Output, verbatim and without pictures, the lines from the first line of the listing through the line containing "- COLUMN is".
★ ★ ★ ★ ★ ★ ★
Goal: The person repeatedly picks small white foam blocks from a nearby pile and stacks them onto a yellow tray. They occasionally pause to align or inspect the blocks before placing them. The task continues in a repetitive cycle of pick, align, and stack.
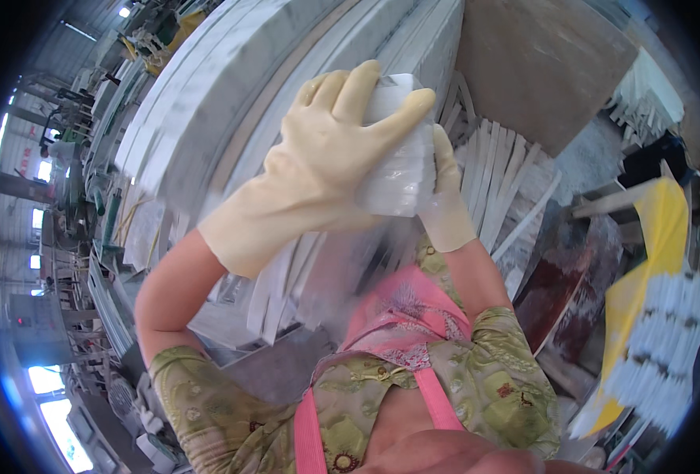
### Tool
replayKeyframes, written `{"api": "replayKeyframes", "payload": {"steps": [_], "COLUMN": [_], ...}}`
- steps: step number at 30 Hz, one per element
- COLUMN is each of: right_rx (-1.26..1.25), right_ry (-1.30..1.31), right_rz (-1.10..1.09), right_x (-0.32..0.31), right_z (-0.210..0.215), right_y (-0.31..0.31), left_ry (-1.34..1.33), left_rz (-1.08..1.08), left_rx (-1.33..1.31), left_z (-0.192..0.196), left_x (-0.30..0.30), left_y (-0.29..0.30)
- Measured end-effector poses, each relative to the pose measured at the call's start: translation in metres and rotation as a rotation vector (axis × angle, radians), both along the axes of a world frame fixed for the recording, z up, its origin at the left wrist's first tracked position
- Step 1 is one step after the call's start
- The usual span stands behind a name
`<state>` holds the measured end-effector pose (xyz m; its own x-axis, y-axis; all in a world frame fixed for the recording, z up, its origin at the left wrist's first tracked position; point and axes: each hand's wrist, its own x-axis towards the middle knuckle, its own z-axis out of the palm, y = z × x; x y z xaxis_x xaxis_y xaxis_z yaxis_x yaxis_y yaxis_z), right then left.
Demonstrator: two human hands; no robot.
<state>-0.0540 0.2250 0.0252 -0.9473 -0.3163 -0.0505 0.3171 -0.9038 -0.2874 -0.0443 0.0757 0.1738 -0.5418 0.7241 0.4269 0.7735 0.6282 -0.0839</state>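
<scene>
A white block [401, 174], seemingly of several thin layers, is held up in the air between both gloved hands, in front of the pale slabs. The left hand [314, 154] is spread over its left side, fingers at the upper left edge and thumb across the face. The right hand [446, 189] lies along its right edge, largely hidden behind it, so its finger spread cannot be told. Below the hands is a pink apron [405, 312]. Behind stand long pale slabs [208, 110]; right of these, narrow strips [496, 178] lean beneath the lower edge of a brown panel [536, 71]. Farther right, white pieces [658, 347] are stacked beside a yellow sheet [662, 225].
</scene>
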Motion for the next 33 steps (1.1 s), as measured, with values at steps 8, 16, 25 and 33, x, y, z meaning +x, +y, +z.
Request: {"api": "replayKeyframes", "payload": {"steps": [8, 16, 25, 33], "right_rx": [0.256, 0.963, 1.264, 1.306], "right_ry": [0.384, 0.397, 0.245, 0.208], "right_rz": [-0.056, -0.426, -0.522, -0.452], "right_x": [-0.268, -0.37, -0.377, -0.362], "right_z": [0.015, -0.03, -0.036, 0.037], "right_y": [0.032, -0.007, -0.02, 0.038], "left_ry": [-0.029, -0.223, -0.401, -0.393], "left_rz": [-0.127, -0.218, -0.278, -0.247], "left_rx": [-0.19, -0.386, -0.485, -0.374], "left_z": [0.05, 0.06, 0.044, 0.037], "left_x": [-0.279, -0.415, -0.472, -0.475], "left_y": [0.05, 0.045, 0.032, 0.016]}}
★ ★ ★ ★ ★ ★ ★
--- Exercise solution ---
Goal: The person repeatedly picks small white foam blocks from a nearby pile and stacks them onto a yellow tray. They occasionally pause to align or inspect the blocks before placing them. The task continues in a repetitive cycle of pick, align, and stack.
### Tool
replayKeyframes, written `{"api": "replayKeyframes", "payload": {"steps": [_], "COLUMN": [_], ...}}`
- steps: step number at 30 Hz, one per element
- COLUMN is each of: right_rx (-1.26..1.25), right_ry (-1.30..1.31), right_rz (-1.10..1.09), right_x (-0.32..0.31), right_z (-0.210..0.215), right_y (-0.31..0.31), left_ry (-1.34..1.33), left_rz (-1.08..1.08), left_rx (-1.33..1.31), left_z (-0.192..0.196), left_x (-0.30..0.30), left_y (-0.29..0.30)

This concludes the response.